### Problem description
Retype precisely the section of the data that starts at the line containing "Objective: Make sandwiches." and runs to its final line, ends included.

### Data section
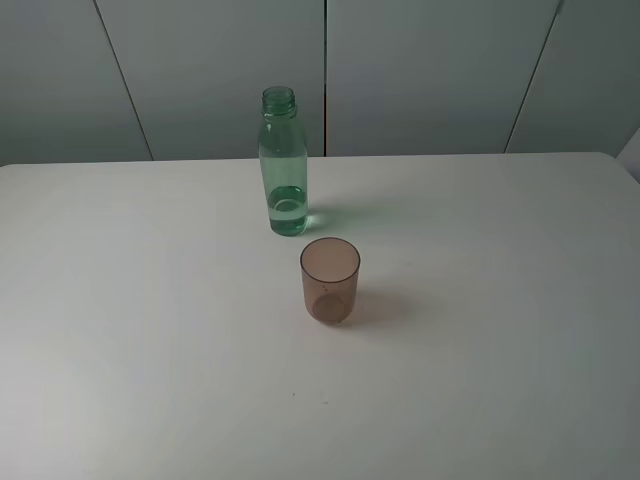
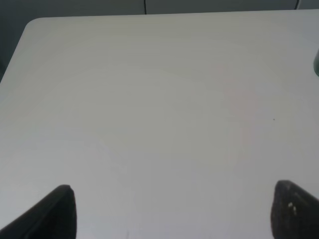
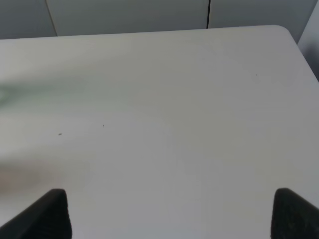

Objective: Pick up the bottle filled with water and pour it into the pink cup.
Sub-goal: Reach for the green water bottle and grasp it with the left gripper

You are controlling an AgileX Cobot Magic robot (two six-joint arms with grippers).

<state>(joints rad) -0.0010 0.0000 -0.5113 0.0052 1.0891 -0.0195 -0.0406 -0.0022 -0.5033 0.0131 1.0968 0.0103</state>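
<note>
This looks like a plain test room or lab: a matte white rectangular table (image 1: pixel 120 350) stands before a wall of flat grey panels (image 1: pixel 420 70) with thin dark seams.

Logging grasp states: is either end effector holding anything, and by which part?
Nothing is held. The left end effector and right end effector are open and empty; the bottle stands free on the table.

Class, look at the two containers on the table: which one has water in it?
The tall green bottle: water shows in its lower part. The shorter pink cup, standing nearer the camera, looks empty.
</note>
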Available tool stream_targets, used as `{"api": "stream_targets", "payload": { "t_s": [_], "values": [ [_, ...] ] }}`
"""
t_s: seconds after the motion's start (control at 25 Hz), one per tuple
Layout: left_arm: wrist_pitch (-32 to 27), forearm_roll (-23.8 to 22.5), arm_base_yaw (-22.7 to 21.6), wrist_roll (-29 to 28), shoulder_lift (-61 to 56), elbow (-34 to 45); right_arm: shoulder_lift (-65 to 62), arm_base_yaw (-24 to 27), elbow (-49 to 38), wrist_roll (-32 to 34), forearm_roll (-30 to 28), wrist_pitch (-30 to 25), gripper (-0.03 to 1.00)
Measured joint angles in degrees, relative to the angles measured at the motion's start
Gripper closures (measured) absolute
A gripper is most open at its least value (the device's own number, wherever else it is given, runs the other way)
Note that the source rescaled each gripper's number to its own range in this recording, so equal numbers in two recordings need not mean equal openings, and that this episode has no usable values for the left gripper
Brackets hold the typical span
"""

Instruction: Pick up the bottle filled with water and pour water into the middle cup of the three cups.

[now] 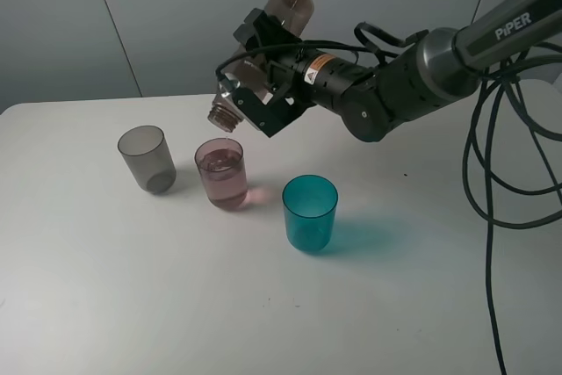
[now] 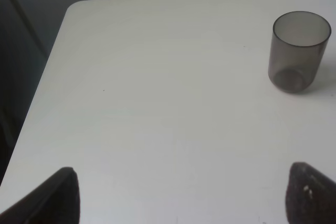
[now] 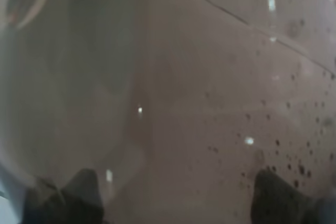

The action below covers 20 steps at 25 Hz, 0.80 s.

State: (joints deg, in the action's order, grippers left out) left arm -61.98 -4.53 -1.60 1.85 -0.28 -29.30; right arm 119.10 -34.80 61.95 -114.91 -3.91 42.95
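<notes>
Exterior high view shows my right gripper (image 1: 263, 76) clamped around the bottle (image 1: 291, 4). The bottle hangs tipped over in the air with its neck slanting down, and its mouth sits just above and behind the middle cup (image 1: 221, 177), not touching it. That pink cup holds water (image 1: 223, 189) and stands on the table (image 1: 105, 287) between the grey cup (image 1: 146, 157) and the teal cup (image 1: 309, 211).

My right wrist camera gives only the bottle's smoky wall up close, speckled with droplets, with my dark fingertips (image 3: 79, 195) at its edge. My left wrist camera alone shows my left gripper (image 2: 186, 203). It is spread wide and holds nothing over the table, with the grey cup standing beyond its tips.
</notes>
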Motion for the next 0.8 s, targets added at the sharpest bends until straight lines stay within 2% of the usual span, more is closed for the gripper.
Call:
{"api": "stream_targets", "payload": {
  "t_s": [0.12, 0.28, 0.56, 0.8],
  "values": [
    [0.00, 0.00, 0.00, 0.00, 0.00, 0.00, 0.00, 0.00, 0.00, 6.41, -0.14, -1.99, 0.97],
    [0.00, 0.00, 0.00, 0.00, 0.00, 0.00, -0.60, 0.00, 0.00, 18.54, 0.20, -3.35, 0.97],
    [0.00, 0.00, 0.00, 0.00, 0.00, 0.00, -4.70, 0.00, 0.00, 44.59, 0.51, -3.62, 0.97],
    [0.00, 0.00, 0.00, -0.10, 0.00, 0.00, -8.84, 0.78, -1.56, 70.53, -0.18, -2.81, 0.97]
  ]
}}
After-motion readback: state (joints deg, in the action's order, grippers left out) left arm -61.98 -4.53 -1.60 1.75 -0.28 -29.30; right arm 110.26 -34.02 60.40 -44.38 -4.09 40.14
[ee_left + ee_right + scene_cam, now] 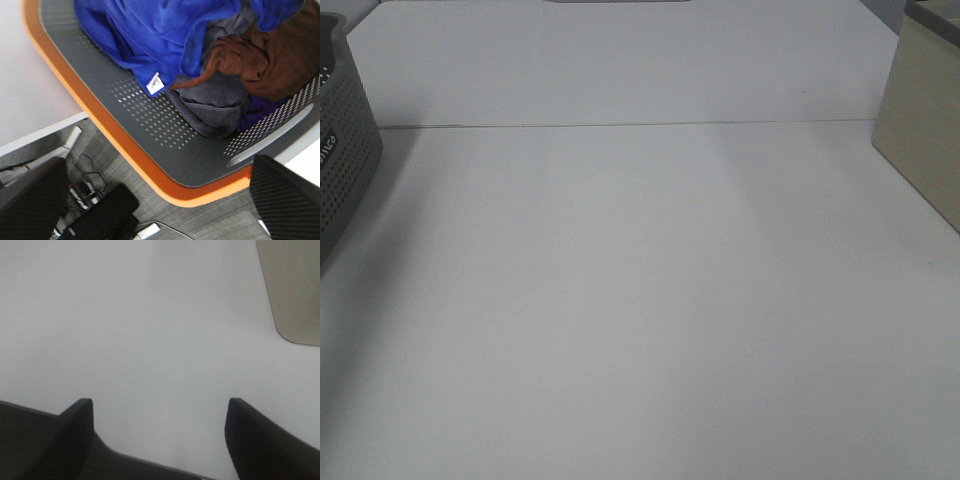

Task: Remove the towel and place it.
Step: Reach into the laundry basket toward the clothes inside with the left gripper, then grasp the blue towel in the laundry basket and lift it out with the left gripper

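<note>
— Where do we find the towel (150, 35)?

— We see it bunched inside the grey basket (150, 125) with the orange rim. Its white tag (155, 83) lies against the perforated wall, and it rests against a brown cloth (260, 60) and a grey cloth (215, 105).

— And our left gripper (157, 165)?

— It hovers by the basket's rim, apart from the towel, with its fingers spread wide.

— Our right gripper (160, 405)?

— It hangs over the white table (640, 300), fingers also well apart, with a beige box (295, 285) near it.

— And from the high camera?

— We see the basket at the table's left edge and the box at its right.
</note>
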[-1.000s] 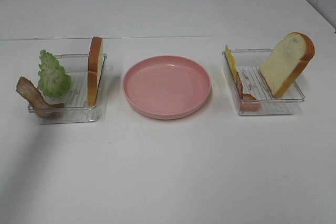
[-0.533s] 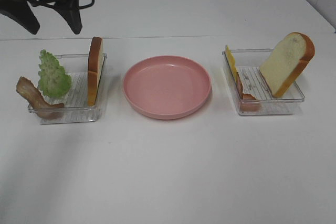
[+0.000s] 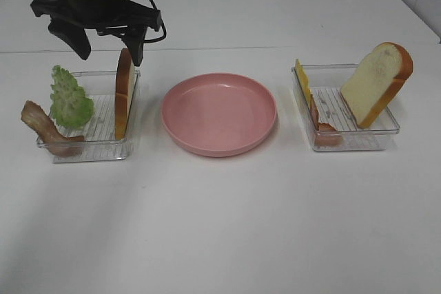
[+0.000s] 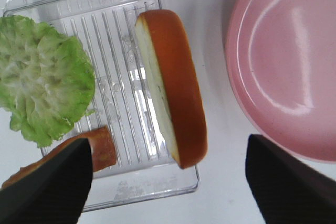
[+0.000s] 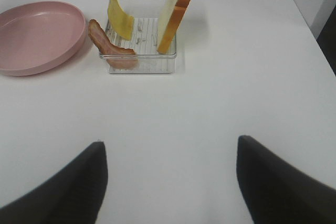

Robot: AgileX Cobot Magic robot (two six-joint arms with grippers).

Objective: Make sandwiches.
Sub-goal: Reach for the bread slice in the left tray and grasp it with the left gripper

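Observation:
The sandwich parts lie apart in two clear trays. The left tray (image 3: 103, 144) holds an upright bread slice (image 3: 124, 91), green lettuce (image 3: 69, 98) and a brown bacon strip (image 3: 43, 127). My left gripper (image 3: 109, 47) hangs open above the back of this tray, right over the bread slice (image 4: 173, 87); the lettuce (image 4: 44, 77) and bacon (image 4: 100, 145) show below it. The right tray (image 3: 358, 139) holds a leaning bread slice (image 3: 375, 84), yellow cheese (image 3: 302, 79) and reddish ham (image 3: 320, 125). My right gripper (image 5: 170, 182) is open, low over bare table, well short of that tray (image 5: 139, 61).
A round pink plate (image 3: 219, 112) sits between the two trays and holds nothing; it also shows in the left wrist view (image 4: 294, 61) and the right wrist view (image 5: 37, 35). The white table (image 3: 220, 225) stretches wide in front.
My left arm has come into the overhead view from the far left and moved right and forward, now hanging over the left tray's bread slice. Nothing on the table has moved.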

### Response to the task
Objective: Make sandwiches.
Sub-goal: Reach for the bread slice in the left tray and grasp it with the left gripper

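Observation:
The sandwich parts lie apart in two clear trays. The left tray (image 3: 103, 144) holds an upright bread slice (image 3: 124, 91), green lettuce (image 3: 69, 98) and a brown bacon strip (image 3: 43, 127). My left gripper (image 3: 109, 47) hangs open above the back of this tray, right over the bread slice (image 4: 173, 87); the lettuce (image 4: 44, 77) and bacon (image 4: 100, 145) show below it. The right tray (image 3: 358, 139) holds a leaning bread slice (image 3: 375, 84), yellow cheese (image 3: 302, 79) and reddish ham (image 3: 320, 125). My right gripper (image 5: 170, 182) is open, low over bare table, well short of that tray (image 5: 139, 61).
A round pink plate (image 3: 219, 112) sits between the two trays and holds nothing; it also shows in the left wrist view (image 4: 294, 61) and the right wrist view (image 5: 37, 35). The white table (image 3: 220, 225) stretches wide in front.
My left arm has come into the overhead view from the far left and moved right and forward, now hanging over the left tray's bread slice. Nothing on the table has moved.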

The work on this exercise has been completed.